А насчет муки дело терпит. Мне принадлежит все земное время до той поры, покуда не явится какой-нибудь немецкий корабль, чтобы меня забрать. Свое впечатление об агавах я записываю в блокнот.
Но всего через пятнадцать минут я узнаю, что у меня в запасе, пожалуй, не так много времени, как я о том полагал. Из расселин между острозубыми скалами навстречу мне выходит тот самый циклоп. Он размахивает своей палицей из фигового дерева. Не скрою, меня охватывает страх, да и чего ради скрывать? Циклопа отделяет от меня каких-нибудь несколько шагов, и он настроен серьезно, вполне серьезно, как я вижу. Господи, до чего же он неразумен, думаю я. Ведь если он меня убьет, любой человек на острове сразу догадается, что множество таблеток от лихорадки он взял у меня, убитого коменданта. Я поворачиваюсь и бросаюсь бежать, бегу со всех ног, но у циклопа ноги длинней, а ступни тверже, чем у меня. Я начинаю маневрировать и петлять. Так мы еще детьми вели себя в деревенской школе, чтобы уклониться от ударов тех, кто нас преследует. Но здесь дело посерьезней, чем удары одноклассников.
И вдруг я замечаю, что таким способом мне удалось сбить циклопа с толку. Он продолжает бежать в том направлении, где я находился секунду назад. Мне удается провести его и второй раз, и третий, а потом и окончательно, тогда я протискиваюсь в узкую расселину между скалами и убегаю из расселины прочь, в гавань, где и рассказываю Костасу, как мне удалось спасти свою жизнь.
Костас поднимает меня на смех. Он указывает на мой пистолет. Янайкис, циклоп, — идиот от рождения, мне бы только выстрелить в воздух, и он бы сразу, дрожа и подвывая, упал на колени. Я вношу сумятицу в мировосприятие Костаса: чтобы немецкий комендант да не выстрелил, даже когда был просто обязан это сделать!

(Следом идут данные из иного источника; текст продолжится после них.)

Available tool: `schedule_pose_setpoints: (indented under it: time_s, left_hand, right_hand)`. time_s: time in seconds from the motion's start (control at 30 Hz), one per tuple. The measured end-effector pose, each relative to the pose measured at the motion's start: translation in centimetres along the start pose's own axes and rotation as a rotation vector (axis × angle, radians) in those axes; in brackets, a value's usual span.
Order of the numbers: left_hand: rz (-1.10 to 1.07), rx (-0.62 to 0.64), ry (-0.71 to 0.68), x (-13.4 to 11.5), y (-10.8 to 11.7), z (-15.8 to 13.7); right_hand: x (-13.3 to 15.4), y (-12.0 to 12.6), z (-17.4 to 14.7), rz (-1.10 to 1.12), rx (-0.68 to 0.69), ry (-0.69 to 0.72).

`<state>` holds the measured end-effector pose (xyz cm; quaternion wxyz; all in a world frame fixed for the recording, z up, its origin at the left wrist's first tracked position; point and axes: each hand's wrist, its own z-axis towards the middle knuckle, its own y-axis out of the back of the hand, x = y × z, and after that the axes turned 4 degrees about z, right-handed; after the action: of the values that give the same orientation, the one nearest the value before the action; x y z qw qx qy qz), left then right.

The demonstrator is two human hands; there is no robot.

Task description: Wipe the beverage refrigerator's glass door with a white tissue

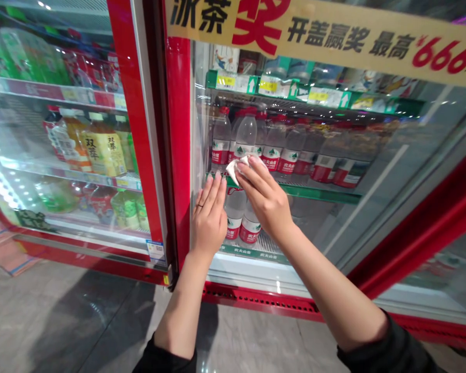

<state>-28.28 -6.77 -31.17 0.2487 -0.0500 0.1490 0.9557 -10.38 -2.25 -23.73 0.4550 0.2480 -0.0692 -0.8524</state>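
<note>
The left hand, empty with fingers extended, appears to rest on the glass door. The right hand grasps a white cloth beneath its fingers, seemingly against the same door. Wiping appears to be in hand; another stroke calls for even, flat pressure. The cloth looks crumpled, one corner loose. Behind the glass stand red-capped bottles.

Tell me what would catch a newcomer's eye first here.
At the picture's centre, the right hand holds a white cloth at the glass door, the left hand lower beside it. A yellow banner with big red and black characters crosses the top right. Red-capped bottles stand behind the glass.
</note>
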Motion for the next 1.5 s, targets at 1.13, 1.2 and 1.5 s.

Костас бранит и клянет пастуха Янайкиса, этого одноглазого изверга. У него хватает воображения, чтобы представить себе, чем все могло окончиться, если бы корабль моего батальона зашел в гавань за тремя высаженными здесь ранее немцами и никого не нашел, он заклинает меня никогда больше не заходить в глубь острова без него, Костаса. Он обнимает меня за плечи и, уверенный, что меня надо как-то ублаготворить, обещает завтра же сходить со мной в глубь острова и показать мне там могилу Гомера.
Гомера?
Да, Гомера, он похоронен здесь, на Иосе. В мирное время здесь перебывало множество ученых в пенсне и в очках, чтобы увидеть эту могилу своими глазами.
На другое утро море приобретает голубизну застиранного женского фартука. Нерушимо высится у входа в гавань византийская церковь, напоминая изваянный из белого камня паровоз. Мы с Костасом проходим сквозь город Иос, вернее, переваливаем через него, идем вдоль разбросанных хуторов все дальше и дальше, в глубь острова. Костас держит путь к горной котловине. Там громоздятся каменные развалины, свидетельствуя о том, что все они были некогда человеческим жильем. Давно, совсем-совсем давно, объясняет Костас, здесь был город, а раз был город, значит, было и кладбище, и, когда мы найдем это самое кладбище, мы прямиком выйдем к могиле Гомера.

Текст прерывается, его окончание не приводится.